Ele disse à Promotoria que São Paulo está “abarrotada com fiação e cabos instalados de forma aleatória e absolutamente descontrolada, colocando em risco a saúde e a vida das pessoas”.

“Muitos estrangeiros não entendem como São Paulo, que é a 6ª maior cidade do mundo, apresenta essa situação vergonhosa, que demonstra falta de cuidado e de planejamento na colocação dos fios e cabos nos postes”, diz em trecho do depoimento.

Para ele, as empresas envolvidas no problema não têm interesse em solucionar o problema porque reduziria os lucros delas com obras.

O lucro da Enel foi de R$ 777 milhões em 2019 e de receita total de quase R$ 5 bilhões.

“Nunca ouviu falar que o Município de São Paulo tenha tomado providências contra a Eletropaulo ou contra a Enel para resolver ou minimizar os problemas relacionados à desorganização de fios e cabos suspensos”, diz o engenheiro.

PREFEITURA ROMPE COM GRUPO E DIZ SEGUIR PLAN­­O PRÓPRIO

Algumas medidas para tentar solucionar de maneira definitiva o “caos aéreo” de São Paulo vinham sendo discutidas por um grupo de trabalho formado por Procon, Promotoria e Prefeitura. Na última sexta (13), porém, a gestão Bruno Covas (PSDB) rompeu com o grupo e, à Folha, disse ter plano próprio.

Um dos estudos visava dar a possibilidade aos bairros mais ricos, se quisessem, de solicitar o enterramento dos fios de energia elétrica, mediante pagamento de uma contribuição parcelada ao município.

Após as obras, a estrutura aérea seria retirada, vendida e os recursos revertidos para aterramento nos bairros pobres. Em uma das reuniões em que o assunto foi tratado, um dos mais entusiastas do projeto foi o secretário de Subprefeituras, Alexandre Modonezi.

“A municipalidade tem interesse de trabalhar nessa questão, considerando os inúmeros problemas causados pela fiação aérea e a presença de postes de energia elétrica que atrapalham a mobilidade das pessoas e causam efeito negativo, além de problema ambientais”, disse.

Procurado, Modonezi não atendeu a reportagem. Em nota, o município disse ter planos próprios.
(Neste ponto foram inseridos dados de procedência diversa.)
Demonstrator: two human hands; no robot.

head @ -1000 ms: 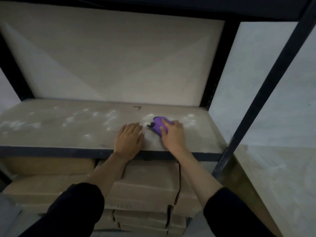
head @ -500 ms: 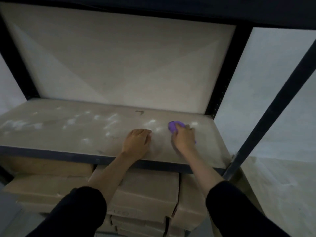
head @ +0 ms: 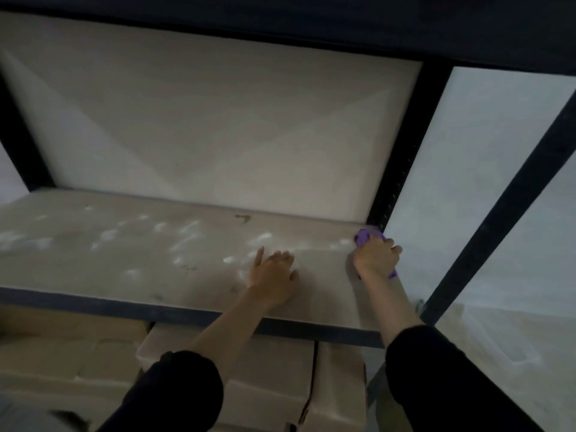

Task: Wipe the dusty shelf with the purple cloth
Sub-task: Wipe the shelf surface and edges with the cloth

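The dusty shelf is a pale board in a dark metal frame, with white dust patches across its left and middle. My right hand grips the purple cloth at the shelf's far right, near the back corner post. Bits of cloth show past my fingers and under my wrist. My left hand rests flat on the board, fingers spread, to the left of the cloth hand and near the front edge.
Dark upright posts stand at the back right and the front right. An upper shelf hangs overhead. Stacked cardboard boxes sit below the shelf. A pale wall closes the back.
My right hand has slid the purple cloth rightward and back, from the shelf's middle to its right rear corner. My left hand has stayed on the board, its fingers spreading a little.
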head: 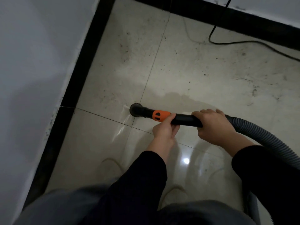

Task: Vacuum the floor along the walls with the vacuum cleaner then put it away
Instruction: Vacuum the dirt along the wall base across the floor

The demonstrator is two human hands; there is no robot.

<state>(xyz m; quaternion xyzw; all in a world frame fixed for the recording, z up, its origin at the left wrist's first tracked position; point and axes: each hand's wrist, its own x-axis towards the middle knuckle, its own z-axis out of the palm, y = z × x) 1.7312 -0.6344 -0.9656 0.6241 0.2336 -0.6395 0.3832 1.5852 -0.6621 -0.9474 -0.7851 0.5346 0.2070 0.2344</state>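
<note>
A black vacuum wand [183, 119] with an orange collar [160, 115] lies nearly level above the tiled floor [203, 73]. Its round black nozzle [136, 109] sits on the tile a short way from the black skirting [78, 65] of the left wall. My left hand [164, 129] grips the wand from below, just behind the orange collar. My right hand [212, 124] wraps over the wand's rear end, where the grey ribbed hose [266, 137] starts and runs off to the right.
White walls meet in a corner at the top, both edged with black skirting. A black power cord [243, 42] loops over the floor at upper right. Dust specks dot the far tiles. My legs and shoes [175, 190] stand at the bottom.
</note>
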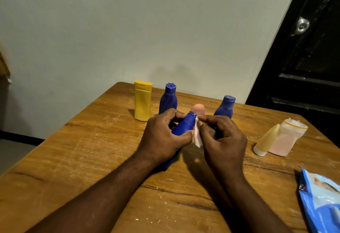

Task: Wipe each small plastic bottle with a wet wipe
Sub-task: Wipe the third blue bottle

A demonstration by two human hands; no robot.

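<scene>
— What are the fingers doing?
— The right hand (224, 139) pinches a folded white wet wipe (197, 138) between thumb and fingertips (203, 117). It presses the wipe against the neck of the held blue bottle (184, 127), just under the cap. The left hand (163, 137) grips that bottle round its body, fingers curled over the top and thumb on the near side.
— Where is the bottle, then?
— Over the wooden table (92, 159), tilted, with its cap pointing away from the person. Its base pokes out below the left wrist; I cannot tell whether it touches the wood.
— What is behind the hands?
— A pink rounded top (199, 108) shows just past the cap. The rest is hidden, so I can't say what it is. The left upright blue bottle (168, 98) stands beside a yellow flip-cap bottle (142, 102). The right upright blue bottle (225, 106) is partly covered by the right hand.
— And off to the right?
— A cream tube (265, 140) and a pale pink bottle (287, 139) lie on their sides, touching, well apart from the hands. A blue wet-wipe pack (322, 199) lies at the near right edge, cut off by the frame. A dark door (303, 67) with a metal lock (301, 25) stands past the table's far right corner.
</scene>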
Disse não concordar “com a contribuição e entendem que os custos desse serviço devem ser assumidos pelo setor privado”.

“O trabalho realizado na capital é o modelo mais adequado, viável e justo para os paulistanos. Trata-se do programa SP Sem Fios, uma parceria da administração municipal com as concessionárias e a Enel para que enterrem suas redes aéreas e retirem os postes existentes”.

Segundo a própria prefeitura, o enterramento de 65,2 km de cabos e a retirada de 3.014 postes, beneficiará 170 vias.

Na região central, serão 61 km de fios enterrados e 2.109 postes removidos, dos quais 101 já retirados.
Iniciado em 2018, o programa concluiu 34,2 quilômetros até agora, ou 11,4 quilômetros por ano. Isso significa que para aterrar todos os 23,8 mil quilômetros faltantes, o município levaria mais de 2.000 anos –se não houvesse mais expansão da rede.

“Causa estupefação jogar fora todo o trabalho que vinha sendo feito para realizar a situação dos fios. A prefeitura passa a ser investigada”, disse o promotor Marques.

A Enel informou que cumpre integralmente os seus deveres previstos na regulamentação federal sobre o compartilhamento da infraestrutura.

“A normativa estabelece, de forma clara, que a obrigatoriedade de regularização da fiação utilizado pelas prestadoras de serviços de telecomunicação é de responsabilidade das operadoras de telecom”.

Ainda segundo a empresa, a receita de compartilhamento dos seus postes é revertida em 60% para a modicidade tarifária e os 40% restantes são aplicados na melhoria dos serviços de fornecimento de energia elétrica.

A empresa diz, ainda, que o custo médio de implementação da rede subterrânea é até oito vezes superior ao valor médio da rede área tradicional e que os custos de obras desse tipo devem ser repassado às tarifas de energia.

A Enel informou também que “a distribuidora defende uma atuação conjunta entre poder público e demais concessionárias de serviço público para viabilizar ações de enterramento na sua área de atuação”.

“A retirada dos postes, contudo, envolve a necessidade do enterramento de cabos de telefonia, comunicação e fibra ótica, além da própria rede de iluminação pública, exigindo que esse seja um trabalho integrado.”

Procurado, o representante da Telcomp (Associação Brasileira das Prestadoras de Serviço de Telecomunicações Competitivas), João Coutinho de Moura Filho, não quis comentar o assunto.